What you are asked to do » Repeat all entries below exactly as shown.

Study material »
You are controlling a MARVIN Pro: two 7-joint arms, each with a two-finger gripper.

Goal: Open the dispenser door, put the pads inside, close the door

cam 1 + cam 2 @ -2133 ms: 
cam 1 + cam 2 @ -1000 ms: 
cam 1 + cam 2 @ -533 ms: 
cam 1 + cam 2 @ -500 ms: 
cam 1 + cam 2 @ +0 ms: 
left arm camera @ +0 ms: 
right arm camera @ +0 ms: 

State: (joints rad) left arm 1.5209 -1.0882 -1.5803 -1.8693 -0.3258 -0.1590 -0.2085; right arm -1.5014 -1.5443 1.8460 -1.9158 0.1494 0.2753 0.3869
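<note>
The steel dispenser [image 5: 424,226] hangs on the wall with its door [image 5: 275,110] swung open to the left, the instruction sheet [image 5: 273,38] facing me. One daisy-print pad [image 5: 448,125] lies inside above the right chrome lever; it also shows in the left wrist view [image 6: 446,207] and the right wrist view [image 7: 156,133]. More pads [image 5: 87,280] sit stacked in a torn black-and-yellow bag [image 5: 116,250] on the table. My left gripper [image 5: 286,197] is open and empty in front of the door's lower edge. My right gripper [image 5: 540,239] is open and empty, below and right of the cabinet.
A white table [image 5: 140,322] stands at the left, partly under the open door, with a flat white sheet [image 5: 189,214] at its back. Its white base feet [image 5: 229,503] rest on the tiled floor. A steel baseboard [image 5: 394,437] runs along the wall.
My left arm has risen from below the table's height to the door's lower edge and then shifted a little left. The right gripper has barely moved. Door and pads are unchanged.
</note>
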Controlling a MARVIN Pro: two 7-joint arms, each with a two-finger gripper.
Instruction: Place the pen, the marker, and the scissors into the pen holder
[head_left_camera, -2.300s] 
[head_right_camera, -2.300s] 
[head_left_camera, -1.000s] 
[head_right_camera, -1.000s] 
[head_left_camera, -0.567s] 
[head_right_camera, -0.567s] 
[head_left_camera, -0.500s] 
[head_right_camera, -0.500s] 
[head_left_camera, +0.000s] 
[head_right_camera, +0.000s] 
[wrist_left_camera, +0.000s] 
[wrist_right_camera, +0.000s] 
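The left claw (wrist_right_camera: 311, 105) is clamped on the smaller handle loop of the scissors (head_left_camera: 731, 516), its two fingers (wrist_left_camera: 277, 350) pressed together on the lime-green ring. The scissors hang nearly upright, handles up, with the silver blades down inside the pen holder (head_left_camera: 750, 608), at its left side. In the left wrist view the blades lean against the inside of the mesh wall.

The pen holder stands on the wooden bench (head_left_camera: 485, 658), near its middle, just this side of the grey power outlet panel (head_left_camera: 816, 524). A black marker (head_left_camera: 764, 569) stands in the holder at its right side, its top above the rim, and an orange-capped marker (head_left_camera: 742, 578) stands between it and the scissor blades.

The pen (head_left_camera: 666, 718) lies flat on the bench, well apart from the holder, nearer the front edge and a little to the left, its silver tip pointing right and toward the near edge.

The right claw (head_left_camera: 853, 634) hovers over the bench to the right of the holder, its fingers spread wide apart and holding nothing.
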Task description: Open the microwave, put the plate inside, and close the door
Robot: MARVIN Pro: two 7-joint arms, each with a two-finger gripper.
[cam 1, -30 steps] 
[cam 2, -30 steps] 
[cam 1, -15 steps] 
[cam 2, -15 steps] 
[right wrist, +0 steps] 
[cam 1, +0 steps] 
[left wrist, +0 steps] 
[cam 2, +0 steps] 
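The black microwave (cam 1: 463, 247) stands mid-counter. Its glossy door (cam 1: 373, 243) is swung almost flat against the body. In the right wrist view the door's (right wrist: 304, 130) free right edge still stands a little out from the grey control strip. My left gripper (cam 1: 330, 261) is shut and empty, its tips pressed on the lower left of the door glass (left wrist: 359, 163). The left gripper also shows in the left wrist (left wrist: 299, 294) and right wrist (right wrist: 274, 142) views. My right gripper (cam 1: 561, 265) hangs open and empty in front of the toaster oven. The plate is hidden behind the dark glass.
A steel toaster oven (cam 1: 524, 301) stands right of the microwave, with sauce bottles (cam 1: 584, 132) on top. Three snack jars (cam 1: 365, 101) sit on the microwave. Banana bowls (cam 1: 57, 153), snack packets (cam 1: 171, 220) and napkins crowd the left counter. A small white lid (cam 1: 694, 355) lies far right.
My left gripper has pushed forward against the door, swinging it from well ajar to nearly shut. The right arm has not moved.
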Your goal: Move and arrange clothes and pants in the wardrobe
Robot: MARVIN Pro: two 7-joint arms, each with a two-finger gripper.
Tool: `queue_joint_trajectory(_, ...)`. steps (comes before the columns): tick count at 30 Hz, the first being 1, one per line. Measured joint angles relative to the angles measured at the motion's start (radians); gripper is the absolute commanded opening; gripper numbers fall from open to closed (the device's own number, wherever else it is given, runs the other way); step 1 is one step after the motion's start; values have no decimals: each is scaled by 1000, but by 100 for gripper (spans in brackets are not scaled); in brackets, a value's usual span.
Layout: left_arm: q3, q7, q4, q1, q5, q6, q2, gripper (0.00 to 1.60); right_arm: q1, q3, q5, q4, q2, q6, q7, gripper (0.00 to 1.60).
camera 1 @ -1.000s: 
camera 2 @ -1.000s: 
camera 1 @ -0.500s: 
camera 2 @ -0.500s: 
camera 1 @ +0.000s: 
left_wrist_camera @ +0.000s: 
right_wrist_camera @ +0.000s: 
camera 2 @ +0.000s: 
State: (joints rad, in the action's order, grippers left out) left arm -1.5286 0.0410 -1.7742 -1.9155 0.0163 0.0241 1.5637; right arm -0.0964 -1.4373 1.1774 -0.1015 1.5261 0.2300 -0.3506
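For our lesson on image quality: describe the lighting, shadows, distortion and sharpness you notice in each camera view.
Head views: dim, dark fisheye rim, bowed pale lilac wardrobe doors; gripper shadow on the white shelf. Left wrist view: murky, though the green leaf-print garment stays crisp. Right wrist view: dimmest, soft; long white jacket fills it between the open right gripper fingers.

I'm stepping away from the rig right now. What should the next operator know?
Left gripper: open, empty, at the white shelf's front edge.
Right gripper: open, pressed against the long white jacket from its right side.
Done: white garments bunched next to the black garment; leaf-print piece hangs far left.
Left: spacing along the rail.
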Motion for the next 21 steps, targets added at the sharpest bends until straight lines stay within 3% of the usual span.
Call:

Exercise solution »
You are controlling a MARVIN Pro: two 7-joint arms, each with a two-finger gripper.

Goal: Open the dispenser door, put the pads inside, close the door

cam 1 + cam 2 @ -2133 ms: 
cam 1 + cam 2 @ -1000 ms: 
cam 1 + cam 2 @ -533 ms: 
cam 1 + cam 2 @ -500 ms: 
cam 1 + cam 2 @ +0 ms: 
left arm camera @ +0 ms: 
right arm camera @ +0 ms: 

State: (joints rad) left arm 1.5209 -1.0882 -1.5803 -1.8693 -0.3258 -0.1590 -0.2085; right arm -1.5014 -1.5443 1.8460 -1.9158 0.1494 0.2753 0.3869
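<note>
The steel dispenser [image 5: 424,226] hangs on the wall with its door [image 5: 275,110] swung open to the left, the instruction sheet [image 5: 273,38] facing me. One daisy-print pad [image 5: 448,125] lies inside above the right chrome lever; it also shows in the left wrist view [image 6: 446,207] and the right wrist view [image 7: 156,133]. More pads [image 5: 87,280] sit stacked in a torn black-and-yellow bag [image 5: 116,250] on the table. My left gripper [image 5: 286,197] is open and empty in front of the door's lower edge. My right gripper [image 5: 540,239] is open and empty, below and right of the cabinet.
A white table [image 5: 140,322] stands at the left, partly under the open door, with a flat white sheet [image 5: 189,214] at its back. Its white base feet [image 5: 229,503] rest on the tiled floor. A steel baseboard [image 5: 394,437] runs along the wall.
My left arm has risen from below the table's height to the door's lower edge and then shifted a little left. The right gripper has barely moved. Door and pads are unchanged.
</note>
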Controlling a MARVIN Pro: two 7-joint arms, each with a two-finger gripper.
Instruction: Place the pen, the marker, and the scissors into the pen holder
[head_left_camera, -2.300s] 
[head_right_camera, -2.300s] 
[head_left_camera, -1.000s] 
[head_right_camera, -1.000s] 
[head_left_camera, -0.567s] 
[head_right_camera, -0.567s] 
[head_left_camera, -0.500s] 
[head_right_camera, -0.500s] 
[head_left_camera, +0.000s] 
[head_right_camera, +0.000s] 
[wrist_left_camera, +0.000s] 
[wrist_right_camera, +0.000s] 
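The left claw (wrist_right_camera: 311, 105) is clamped on the smaller handle loop of the scissors (head_left_camera: 731, 516), its two fingers (wrist_left_camera: 277, 350) pressed together on the lime-green ring. The scissors hang nearly upright, handles up, with the silver blades down inside the pen holder (head_left_camera: 750, 608), at its left side. In the left wrist view the blades lean against the inside of the mesh wall.

The pen holder stands on the wooden bench (head_left_camera: 485, 658), near its middle, just this side of the grey power outlet panel (head_left_camera: 816, 524). A black marker (head_left_camera: 764, 569) stands in the holder at its right side, its top above the rim, and an orange-capped marker (head_left_camera: 742, 578) stands between it and the scissor blades.

The pen (head_left_camera: 666, 718) lies flat on the bench, well apart from the holder, nearer the front edge and a little to the left, its silver tip pointing right and toward the near edge.

The right claw (head_left_camera: 853, 634) hovers over the bench to the right of the holder, its fingers spread wide apart and holding nothing.
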Task description: Open the microwave, put the plate inside, and close the door
Robot: MARVIN Pro: two 7-joint arms, each with a two-finger gripper.
[cam 1, -30 steps] 
[cam 2, -30 steps] 
[cam 1, -15 steps] 
[cam 2, -15 steps] 
[right wrist, +0 steps] 
[cam 1, +0 steps] 
[left wrist, +0 steps] 
[cam 2, +0 steps] 
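The black microwave (cam 1: 463, 247) stands mid-counter. Its glossy door (cam 1: 373, 243) is swung almost flat against the body. In the right wrist view the door's (right wrist: 304, 130) free right edge still stands a little out from the grey control strip. My left gripper (cam 1: 330, 261) is shut and empty, its tips pressed on the lower left of the door glass (left wrist: 359, 163). The left gripper also shows in the left wrist (left wrist: 299, 294) and right wrist (right wrist: 274, 142) views. My right gripper (cam 1: 561, 265) hangs open and empty in front of the toaster oven. The plate is hidden behind the dark glass.
A steel toaster oven (cam 1: 524, 301) stands right of the microwave, with sauce bottles (cam 1: 584, 132) on top. Three snack jars (cam 1: 365, 101) sit on the microwave. Banana bowls (cam 1: 57, 153), snack packets (cam 1: 171, 220) and napkins crowd the left counter. A small white lid (cam 1: 694, 355) lies far right.
My left gripper has pushed forward against the door, swinging it from well ajar to nearly shut. The right arm has not moved.
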Your goal: Move and arrange clothes and pants in the wardrobe
Robot: MARVIN Pro: two 7-joint arms, each with a two-finger gripper.
Tool: `queue_joint_trajectory(_, ...)`. steps (comes before the columns): tick count at 30 Hz, the first being 1, one per line. Measured joint angles relative to the angles measured at the motion's start (radians); gripper is the absolute commanded opening; gripper numbers fall from open to closed (the device's own number, wherever else it is given, runs the other way); step 1 is one step after the motion's start; values have no decimals: each is scaled by 1000, but by 100 for gripper (spans in brackets are not scaled); in brackets, a value's usual span.
Layout: left_arm: q3, q7, q4, q1, q5, q6, q2, gripper (0.00 to 1.60); right_arm: q1, q3, q5, q4, q2, q6, q7, gripper (0.00 to 1.60).
camera 1 @ -1.000s: 
camera 2 @ -1.000s: 
camera 1 @ -0.500s: 
camera 2 @ -0.500s: 
camera 1 @ +0.000s: 
left_wrist_camera @ +0.000s: 
right_wrist_camera @ +0.000s: 
camera 2 @ +0.000s: 
State: (joints rad, in the action's order, grippers left out) left arm -1.5286 0.0410 -1.7742 -1.9155 0.0163 0.0241 1.5637; right arm -0.0964 -1.4373 1.1774 -0.1015 1.5261 0.2300 -0.3506
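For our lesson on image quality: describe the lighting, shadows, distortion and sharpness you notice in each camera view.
Head views: dim, dark fisheye rim, bowed pale lilac wardrobe doors; gripper shadow on the white shelf. Left wrist view: murky, though the green leaf-print garment stays crisp. Right wrist view: dimmest, soft; long white jacket fills it between the open right gripper fingers.

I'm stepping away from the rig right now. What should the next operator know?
Left gripper: open, empty, at the white shelf's front edge.
Right gripper: open, pressed against the long white jacket from its right side.
Done: white garments bunched next to the black garment; leaf-print piece hangs far left.
Left: spacing along the rail.
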Motion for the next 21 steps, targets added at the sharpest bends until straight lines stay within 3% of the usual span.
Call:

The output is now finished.